_The problem_: Reproduce the records exactly. Leave the pictures out.

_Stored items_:
------------------------------------
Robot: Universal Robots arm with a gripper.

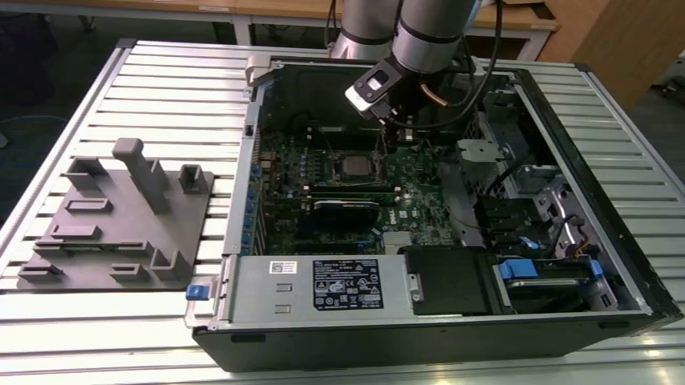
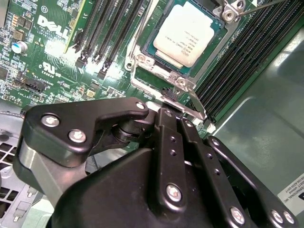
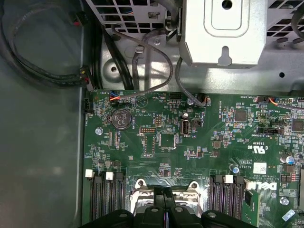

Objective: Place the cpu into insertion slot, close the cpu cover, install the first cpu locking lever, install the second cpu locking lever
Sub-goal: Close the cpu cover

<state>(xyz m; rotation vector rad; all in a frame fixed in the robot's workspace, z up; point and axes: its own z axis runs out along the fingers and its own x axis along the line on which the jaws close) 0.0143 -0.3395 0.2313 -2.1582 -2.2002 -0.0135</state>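
Note:
The cpu (image 2: pixel 185 35), a pale silvery square, lies flat in the insertion slot (image 2: pixel 137 59) on the green motherboard, also seen as the cpu (image 1: pixel 354 167) in the exterior view. The cpu cover (image 2: pixel 190 102), a thin silvery frame, stands tilted up from its hinged side, off the chip. My gripper (image 2: pixel 173 116) has its black fingers shut together, tips at the cover's raised edge. In the first wrist view the gripper (image 3: pixel 165 192) sits right in front of the cover (image 3: pixel 190 194). The gripper (image 1: pixel 399 132) hangs just behind the socket. A thin locking lever (image 2: pixel 266 7) stands up beyond the chip.
The open computer case (image 1: pixel 599 241) lies on a slatted table. Long black memory slots (image 2: pixel 109 33) flank the socket. Cables (image 3: pixel 142 80) and a metal drive bracket (image 3: pixel 223 33) lie past the board's edge. A grey fixture plate (image 1: pixel 118 233) sits at the exterior view's left.

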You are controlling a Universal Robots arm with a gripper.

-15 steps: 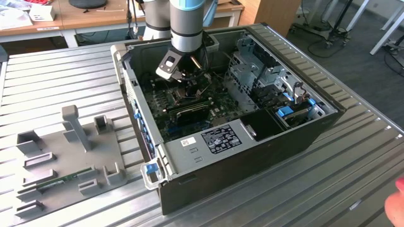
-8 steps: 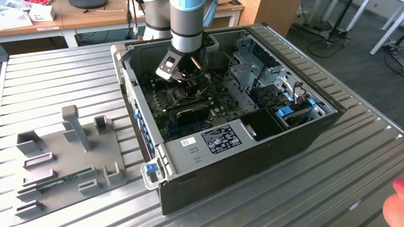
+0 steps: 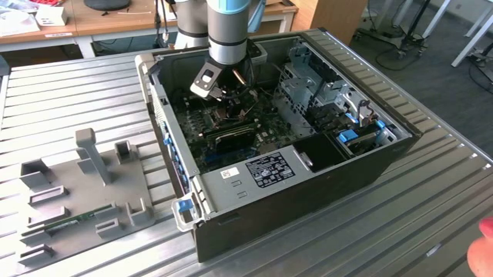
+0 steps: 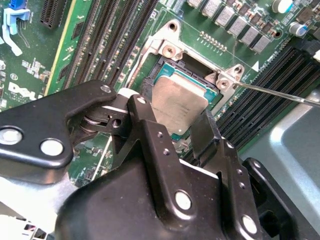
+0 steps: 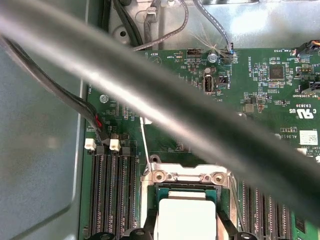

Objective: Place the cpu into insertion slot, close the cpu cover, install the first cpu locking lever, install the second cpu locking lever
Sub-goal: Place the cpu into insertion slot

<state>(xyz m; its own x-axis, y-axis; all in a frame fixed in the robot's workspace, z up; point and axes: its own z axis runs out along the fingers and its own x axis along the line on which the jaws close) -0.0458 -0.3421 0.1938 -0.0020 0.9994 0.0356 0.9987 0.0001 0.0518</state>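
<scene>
The cpu (image 4: 181,100), a flat square chip with a silvery-tan top, sits between my gripper's (image 4: 172,116) black fingers (image 4: 144,117), low over the insertion slot (image 4: 169,49). The slot's silver rim and dark frame border the chip on the green board. In the first wrist view the cpu (image 5: 186,220) lies just below the slot's screwed rim (image 5: 185,176). A thin locking lever (image 4: 280,93) juts out from the slot's corner, swung free. The cpu cover is hidden. In the exterior view my gripper (image 3: 221,97) reaches down inside the open computer case (image 3: 370,167).
Long black memory slots (image 4: 112,35) flank the socket on both sides. A thick blurred black cable (image 5: 150,100) crosses the first wrist view. A grey fixture plate (image 3: 85,196) lies on the slatted table at the exterior view's left. Part of a person's hand (image 3: 485,239) shows at the right edge.
</scene>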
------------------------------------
_Reply_:
Robot: Universal Robots arm with a gripper.


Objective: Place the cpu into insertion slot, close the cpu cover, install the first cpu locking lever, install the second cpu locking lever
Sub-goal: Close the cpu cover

<state>(xyz m; rotation vector rad; all in a frame fixed in the robot's workspace, z up; point and axes: its own z axis runs out along the fingers and its own x axis along the line on which the jaws close) 0.0143 -0.3395 0.2313 -2.1582 -2.2002 -0.0135</state>
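Note:
The cpu (image 2: pixel 185 35), a pale silvery square, lies flat in the insertion slot (image 2: pixel 137 59) on the green motherboard, also seen as the cpu (image 1: pixel 354 167) in the exterior view. The cpu cover (image 2: pixel 190 102), a thin silvery frame, stands tilted up from its hinged side, off the chip. My gripper (image 2: pixel 173 116) has its black fingers shut together, tips at the cover's raised edge. In the first wrist view the gripper (image 3: pixel 165 192) sits right in front of the cover (image 3: pixel 190 194). The gripper (image 1: pixel 399 132) hangs just behind the socket. A thin locking lever (image 2: pixel 266 7) stands up beyond the chip.
The open computer case (image 1: pixel 599 241) lies on a slatted table. Long black memory slots (image 2: pixel 109 33) flank the socket. Cables (image 3: pixel 142 80) and a metal drive bracket (image 3: pixel 223 33) lie past the board's edge. A grey fixture plate (image 1: pixel 118 233) sits at the exterior view's left.
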
You are controlling a Universal Robots arm with a gripper.

-15 steps: 
-8 steps: 
+0 steps: 
+0 steps: 
+0 steps: 

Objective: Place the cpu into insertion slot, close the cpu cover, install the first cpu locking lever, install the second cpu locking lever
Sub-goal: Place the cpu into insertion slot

<state>(xyz m; its own x-axis, y-axis; all in a frame fixed in the robot's workspace, z up; point and axes: its own z axis runs out along the fingers and its own x axis along the line on which the jaws close) -0.0458 -0.3421 0.1938 -0.0020 0.9994 0.0356 0.9987 0.0001 0.0518</state>
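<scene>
The cpu (image 4: 181,100), a flat square chip with a silvery-tan top, sits between my gripper's (image 4: 172,116) black fingers (image 4: 144,117), low over the insertion slot (image 4: 169,49). The slot's silver rim and dark frame border the chip on the green board. In the first wrist view the cpu (image 5: 186,220) lies just below the slot's screwed rim (image 5: 185,176). A thin locking lever (image 4: 280,93) juts out from the slot's corner, swung free. The cpu cover is hidden. In the exterior view my gripper (image 3: 221,97) reaches down inside the open computer case (image 3: 370,167).
Long black memory slots (image 4: 112,35) flank the socket on both sides. A thick blurred black cable (image 5: 150,100) crosses the first wrist view. A grey fixture plate (image 3: 85,196) lies on the slatted table at the exterior view's left. Part of a person's hand (image 3: 485,239) shows at the right edge.
</scene>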

No further output is required for this answer.